> [WHAT YOU WILL DO] Below is a listing; repeat exactly the lines from the one containing "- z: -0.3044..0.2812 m" to the one containing "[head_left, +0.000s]", both included.
*** GIVEN DATA ***
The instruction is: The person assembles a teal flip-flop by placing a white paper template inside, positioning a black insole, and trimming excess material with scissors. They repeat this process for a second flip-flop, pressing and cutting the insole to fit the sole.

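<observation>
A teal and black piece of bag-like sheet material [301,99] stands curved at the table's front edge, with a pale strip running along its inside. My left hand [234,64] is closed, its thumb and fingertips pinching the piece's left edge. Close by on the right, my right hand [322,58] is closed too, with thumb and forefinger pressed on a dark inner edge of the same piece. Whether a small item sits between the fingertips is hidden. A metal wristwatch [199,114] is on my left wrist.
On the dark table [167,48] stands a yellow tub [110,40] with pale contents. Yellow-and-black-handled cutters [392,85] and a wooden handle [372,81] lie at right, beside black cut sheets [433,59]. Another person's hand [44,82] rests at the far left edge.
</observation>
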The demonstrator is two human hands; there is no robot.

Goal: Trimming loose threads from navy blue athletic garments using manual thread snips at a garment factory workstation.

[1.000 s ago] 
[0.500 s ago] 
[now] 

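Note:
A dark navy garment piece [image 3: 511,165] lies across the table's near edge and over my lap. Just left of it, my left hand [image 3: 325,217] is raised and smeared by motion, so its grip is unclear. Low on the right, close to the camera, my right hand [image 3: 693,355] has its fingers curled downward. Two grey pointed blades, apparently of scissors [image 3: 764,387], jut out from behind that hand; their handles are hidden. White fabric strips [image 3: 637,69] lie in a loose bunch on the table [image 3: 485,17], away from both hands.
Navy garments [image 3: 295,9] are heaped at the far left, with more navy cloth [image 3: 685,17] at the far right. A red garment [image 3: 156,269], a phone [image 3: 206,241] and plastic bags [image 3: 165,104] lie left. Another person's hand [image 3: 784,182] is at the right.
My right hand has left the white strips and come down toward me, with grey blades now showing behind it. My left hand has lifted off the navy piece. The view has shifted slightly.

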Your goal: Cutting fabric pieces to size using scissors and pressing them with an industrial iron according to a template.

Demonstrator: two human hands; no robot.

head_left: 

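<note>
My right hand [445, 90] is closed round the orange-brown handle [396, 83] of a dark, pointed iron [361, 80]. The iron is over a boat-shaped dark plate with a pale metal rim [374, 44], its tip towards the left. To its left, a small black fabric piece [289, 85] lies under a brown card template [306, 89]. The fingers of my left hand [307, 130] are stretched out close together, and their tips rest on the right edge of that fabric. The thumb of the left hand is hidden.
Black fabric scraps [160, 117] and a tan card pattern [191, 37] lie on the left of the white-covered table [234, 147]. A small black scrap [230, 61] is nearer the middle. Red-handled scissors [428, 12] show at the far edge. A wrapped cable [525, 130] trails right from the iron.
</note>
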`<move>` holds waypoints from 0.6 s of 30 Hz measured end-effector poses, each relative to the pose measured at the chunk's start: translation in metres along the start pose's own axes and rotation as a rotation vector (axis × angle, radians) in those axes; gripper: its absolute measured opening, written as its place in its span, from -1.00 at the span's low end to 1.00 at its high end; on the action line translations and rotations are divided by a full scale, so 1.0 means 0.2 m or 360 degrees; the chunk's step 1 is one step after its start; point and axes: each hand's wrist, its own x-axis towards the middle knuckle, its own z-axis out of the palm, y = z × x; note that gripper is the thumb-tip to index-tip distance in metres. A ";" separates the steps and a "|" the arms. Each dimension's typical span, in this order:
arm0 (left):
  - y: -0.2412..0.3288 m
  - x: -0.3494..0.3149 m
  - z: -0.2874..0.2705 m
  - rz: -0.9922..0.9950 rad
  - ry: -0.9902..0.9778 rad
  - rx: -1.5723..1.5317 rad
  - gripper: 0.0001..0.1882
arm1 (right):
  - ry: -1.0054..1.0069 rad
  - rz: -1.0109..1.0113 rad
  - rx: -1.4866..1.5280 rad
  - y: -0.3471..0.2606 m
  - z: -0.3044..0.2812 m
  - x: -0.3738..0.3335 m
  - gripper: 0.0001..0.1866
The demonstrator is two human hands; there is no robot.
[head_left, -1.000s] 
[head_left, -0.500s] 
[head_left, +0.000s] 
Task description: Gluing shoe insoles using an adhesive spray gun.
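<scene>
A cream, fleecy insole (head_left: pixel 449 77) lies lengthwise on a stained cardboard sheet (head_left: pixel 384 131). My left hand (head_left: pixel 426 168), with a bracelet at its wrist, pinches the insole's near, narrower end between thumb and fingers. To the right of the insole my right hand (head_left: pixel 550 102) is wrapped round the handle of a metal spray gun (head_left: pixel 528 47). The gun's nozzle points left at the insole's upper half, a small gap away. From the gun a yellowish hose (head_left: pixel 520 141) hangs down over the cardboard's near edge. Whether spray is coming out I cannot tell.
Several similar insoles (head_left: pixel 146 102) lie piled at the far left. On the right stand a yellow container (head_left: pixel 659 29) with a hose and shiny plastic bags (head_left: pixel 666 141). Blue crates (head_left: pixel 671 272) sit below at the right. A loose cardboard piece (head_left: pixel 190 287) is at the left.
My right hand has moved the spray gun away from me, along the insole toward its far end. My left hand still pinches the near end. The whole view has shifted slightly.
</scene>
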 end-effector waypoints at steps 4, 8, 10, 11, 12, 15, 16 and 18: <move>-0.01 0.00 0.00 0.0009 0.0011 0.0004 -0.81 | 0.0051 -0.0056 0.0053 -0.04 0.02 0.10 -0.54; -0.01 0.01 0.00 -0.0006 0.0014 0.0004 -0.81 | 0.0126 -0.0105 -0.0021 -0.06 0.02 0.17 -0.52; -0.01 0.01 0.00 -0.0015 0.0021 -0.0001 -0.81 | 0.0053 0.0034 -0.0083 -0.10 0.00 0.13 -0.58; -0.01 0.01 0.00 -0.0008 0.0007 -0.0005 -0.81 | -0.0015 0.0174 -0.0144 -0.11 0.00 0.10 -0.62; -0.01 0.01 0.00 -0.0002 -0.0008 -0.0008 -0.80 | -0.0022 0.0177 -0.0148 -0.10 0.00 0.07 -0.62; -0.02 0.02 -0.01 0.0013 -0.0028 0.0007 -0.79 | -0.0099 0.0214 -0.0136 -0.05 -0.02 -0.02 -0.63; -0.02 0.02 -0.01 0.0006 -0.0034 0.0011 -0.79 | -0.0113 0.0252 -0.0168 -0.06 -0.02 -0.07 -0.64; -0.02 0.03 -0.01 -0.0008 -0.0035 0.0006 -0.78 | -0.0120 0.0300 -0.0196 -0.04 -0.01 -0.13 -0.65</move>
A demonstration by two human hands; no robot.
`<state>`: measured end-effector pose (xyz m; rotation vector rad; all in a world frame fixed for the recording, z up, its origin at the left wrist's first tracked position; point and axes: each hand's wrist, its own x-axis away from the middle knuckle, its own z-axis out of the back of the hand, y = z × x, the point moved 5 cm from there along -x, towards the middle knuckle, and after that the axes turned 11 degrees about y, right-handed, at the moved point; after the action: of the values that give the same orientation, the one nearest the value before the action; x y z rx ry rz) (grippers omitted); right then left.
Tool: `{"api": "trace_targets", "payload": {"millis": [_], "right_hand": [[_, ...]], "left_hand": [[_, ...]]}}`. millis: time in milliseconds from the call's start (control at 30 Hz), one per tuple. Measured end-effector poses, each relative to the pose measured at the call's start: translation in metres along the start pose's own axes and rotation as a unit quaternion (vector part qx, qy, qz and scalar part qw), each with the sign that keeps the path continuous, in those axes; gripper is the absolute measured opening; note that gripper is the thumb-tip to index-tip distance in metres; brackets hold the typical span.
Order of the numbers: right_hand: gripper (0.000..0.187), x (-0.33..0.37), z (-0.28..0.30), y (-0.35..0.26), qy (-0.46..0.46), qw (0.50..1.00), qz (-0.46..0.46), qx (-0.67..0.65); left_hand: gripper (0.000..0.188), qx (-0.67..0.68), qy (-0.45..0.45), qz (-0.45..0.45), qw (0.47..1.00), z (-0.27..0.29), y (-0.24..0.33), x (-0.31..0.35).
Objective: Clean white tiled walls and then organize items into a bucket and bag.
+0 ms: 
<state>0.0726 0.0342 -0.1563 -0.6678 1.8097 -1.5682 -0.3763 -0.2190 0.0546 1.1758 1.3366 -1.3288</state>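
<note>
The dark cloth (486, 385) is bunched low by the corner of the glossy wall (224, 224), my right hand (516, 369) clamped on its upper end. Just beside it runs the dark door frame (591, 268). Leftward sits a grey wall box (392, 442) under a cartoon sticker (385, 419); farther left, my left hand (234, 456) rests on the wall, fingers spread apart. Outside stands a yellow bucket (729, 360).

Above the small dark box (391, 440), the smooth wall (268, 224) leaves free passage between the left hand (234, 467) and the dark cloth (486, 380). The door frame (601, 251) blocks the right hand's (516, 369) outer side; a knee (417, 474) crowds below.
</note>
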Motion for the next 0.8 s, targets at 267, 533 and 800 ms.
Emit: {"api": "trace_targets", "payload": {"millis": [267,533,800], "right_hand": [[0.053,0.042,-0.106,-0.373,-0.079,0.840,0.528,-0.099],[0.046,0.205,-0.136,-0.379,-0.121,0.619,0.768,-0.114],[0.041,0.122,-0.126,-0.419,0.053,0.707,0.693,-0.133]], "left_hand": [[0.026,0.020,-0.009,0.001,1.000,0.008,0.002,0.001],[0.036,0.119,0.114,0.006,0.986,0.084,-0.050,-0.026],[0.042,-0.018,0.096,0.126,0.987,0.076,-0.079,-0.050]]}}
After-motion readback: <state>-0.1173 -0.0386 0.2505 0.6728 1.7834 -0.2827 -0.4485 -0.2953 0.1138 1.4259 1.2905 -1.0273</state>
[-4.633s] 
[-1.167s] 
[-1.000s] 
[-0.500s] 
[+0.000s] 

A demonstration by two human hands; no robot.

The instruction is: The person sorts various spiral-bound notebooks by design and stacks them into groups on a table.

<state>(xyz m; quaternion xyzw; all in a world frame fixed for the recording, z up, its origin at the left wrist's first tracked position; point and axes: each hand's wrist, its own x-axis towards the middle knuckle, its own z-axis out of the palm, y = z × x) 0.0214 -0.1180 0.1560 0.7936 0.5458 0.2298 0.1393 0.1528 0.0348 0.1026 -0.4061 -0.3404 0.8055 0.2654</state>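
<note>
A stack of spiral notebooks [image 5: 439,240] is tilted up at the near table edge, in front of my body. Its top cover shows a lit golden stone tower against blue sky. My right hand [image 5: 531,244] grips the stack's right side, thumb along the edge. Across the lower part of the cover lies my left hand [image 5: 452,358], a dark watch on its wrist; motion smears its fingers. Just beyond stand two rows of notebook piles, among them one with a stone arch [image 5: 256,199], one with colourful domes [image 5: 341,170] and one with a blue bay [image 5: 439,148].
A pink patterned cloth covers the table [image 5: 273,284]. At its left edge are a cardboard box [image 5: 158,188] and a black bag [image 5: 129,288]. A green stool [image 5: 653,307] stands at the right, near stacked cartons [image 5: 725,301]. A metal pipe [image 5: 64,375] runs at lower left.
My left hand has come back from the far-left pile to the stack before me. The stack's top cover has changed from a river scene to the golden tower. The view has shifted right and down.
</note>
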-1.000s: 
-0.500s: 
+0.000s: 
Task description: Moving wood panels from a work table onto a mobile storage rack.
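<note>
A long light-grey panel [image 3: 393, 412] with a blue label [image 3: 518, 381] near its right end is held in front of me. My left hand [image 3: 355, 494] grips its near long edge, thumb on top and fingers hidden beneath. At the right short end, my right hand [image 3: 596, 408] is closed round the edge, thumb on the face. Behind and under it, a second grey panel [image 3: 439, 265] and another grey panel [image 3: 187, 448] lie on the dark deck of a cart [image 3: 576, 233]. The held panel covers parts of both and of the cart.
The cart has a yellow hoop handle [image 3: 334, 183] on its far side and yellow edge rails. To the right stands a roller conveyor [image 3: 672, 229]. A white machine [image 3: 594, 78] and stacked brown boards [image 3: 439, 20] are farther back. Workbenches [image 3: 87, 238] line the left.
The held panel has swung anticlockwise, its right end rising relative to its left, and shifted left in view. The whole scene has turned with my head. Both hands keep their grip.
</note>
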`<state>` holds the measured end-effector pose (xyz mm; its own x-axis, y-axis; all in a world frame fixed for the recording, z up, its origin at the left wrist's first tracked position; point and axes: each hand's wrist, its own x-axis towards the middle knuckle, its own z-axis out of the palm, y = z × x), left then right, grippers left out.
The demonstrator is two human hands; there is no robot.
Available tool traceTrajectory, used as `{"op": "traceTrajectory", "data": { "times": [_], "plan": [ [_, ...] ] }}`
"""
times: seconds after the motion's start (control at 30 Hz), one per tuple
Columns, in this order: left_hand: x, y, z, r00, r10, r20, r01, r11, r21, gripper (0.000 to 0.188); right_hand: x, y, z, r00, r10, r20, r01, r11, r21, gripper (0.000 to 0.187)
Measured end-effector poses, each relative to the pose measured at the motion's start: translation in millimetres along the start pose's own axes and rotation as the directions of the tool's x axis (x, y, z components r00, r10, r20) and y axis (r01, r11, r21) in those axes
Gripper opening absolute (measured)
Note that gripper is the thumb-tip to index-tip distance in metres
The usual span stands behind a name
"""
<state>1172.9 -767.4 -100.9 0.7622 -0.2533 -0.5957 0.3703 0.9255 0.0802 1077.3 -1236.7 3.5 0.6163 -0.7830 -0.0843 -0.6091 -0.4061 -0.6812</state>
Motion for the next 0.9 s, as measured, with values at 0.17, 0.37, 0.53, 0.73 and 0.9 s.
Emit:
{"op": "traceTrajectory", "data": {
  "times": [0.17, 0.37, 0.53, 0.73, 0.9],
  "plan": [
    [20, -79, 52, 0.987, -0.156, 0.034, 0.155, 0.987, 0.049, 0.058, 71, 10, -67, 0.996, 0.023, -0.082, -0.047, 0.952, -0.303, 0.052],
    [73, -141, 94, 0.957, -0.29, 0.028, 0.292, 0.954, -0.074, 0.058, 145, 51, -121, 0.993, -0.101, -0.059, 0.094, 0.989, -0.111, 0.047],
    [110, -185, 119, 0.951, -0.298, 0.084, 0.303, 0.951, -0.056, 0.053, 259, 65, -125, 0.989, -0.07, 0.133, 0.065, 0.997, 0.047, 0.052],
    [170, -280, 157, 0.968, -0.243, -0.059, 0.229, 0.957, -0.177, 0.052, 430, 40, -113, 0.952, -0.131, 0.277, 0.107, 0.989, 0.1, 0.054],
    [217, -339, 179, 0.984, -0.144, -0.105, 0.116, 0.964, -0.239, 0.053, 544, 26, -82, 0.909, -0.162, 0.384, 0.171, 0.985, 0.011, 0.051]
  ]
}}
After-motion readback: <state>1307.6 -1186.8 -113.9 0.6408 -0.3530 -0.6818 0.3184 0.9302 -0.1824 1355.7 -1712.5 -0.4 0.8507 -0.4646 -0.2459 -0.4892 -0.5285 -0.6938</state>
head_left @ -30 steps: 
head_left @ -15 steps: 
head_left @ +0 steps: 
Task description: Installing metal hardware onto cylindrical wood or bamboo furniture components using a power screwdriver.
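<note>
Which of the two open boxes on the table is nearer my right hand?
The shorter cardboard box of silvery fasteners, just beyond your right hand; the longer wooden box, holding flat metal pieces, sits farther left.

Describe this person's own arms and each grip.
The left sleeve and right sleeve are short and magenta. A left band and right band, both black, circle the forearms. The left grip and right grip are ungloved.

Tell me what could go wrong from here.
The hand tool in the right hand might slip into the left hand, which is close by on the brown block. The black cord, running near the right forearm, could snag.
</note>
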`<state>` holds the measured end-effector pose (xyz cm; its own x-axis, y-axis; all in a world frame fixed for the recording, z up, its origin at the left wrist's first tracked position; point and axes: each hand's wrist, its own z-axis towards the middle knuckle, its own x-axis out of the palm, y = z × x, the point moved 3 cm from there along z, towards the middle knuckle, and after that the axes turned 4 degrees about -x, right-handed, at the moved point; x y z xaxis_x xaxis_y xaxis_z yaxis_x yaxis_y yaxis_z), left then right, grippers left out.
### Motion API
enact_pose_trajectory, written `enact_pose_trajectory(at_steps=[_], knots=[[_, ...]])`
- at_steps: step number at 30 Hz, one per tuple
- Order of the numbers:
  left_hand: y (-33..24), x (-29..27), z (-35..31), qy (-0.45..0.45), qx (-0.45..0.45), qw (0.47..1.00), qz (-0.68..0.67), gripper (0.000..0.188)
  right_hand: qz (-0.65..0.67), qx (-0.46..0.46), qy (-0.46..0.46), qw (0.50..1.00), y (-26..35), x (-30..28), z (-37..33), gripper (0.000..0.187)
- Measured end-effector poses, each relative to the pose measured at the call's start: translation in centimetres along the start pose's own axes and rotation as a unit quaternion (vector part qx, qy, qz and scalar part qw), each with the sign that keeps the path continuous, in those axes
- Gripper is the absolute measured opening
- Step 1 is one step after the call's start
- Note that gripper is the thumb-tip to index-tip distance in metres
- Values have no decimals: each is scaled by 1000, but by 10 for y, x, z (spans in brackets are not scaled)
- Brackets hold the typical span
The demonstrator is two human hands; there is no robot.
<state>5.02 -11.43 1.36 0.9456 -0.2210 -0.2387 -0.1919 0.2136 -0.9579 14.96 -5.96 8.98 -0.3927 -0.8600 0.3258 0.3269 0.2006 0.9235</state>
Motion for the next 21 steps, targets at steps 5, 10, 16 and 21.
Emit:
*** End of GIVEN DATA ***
> [RESULT BELOW]
  - z: -0.3044..0.2812 m
  - x: -0.3738..0.3335 m
  - gripper: 0.0001..0.1866
The demonstrator is two human hands; there is no robot.
[head_left, -1.000s] 
[head_left, -0.500s] 
[head_left, +0.000s] 

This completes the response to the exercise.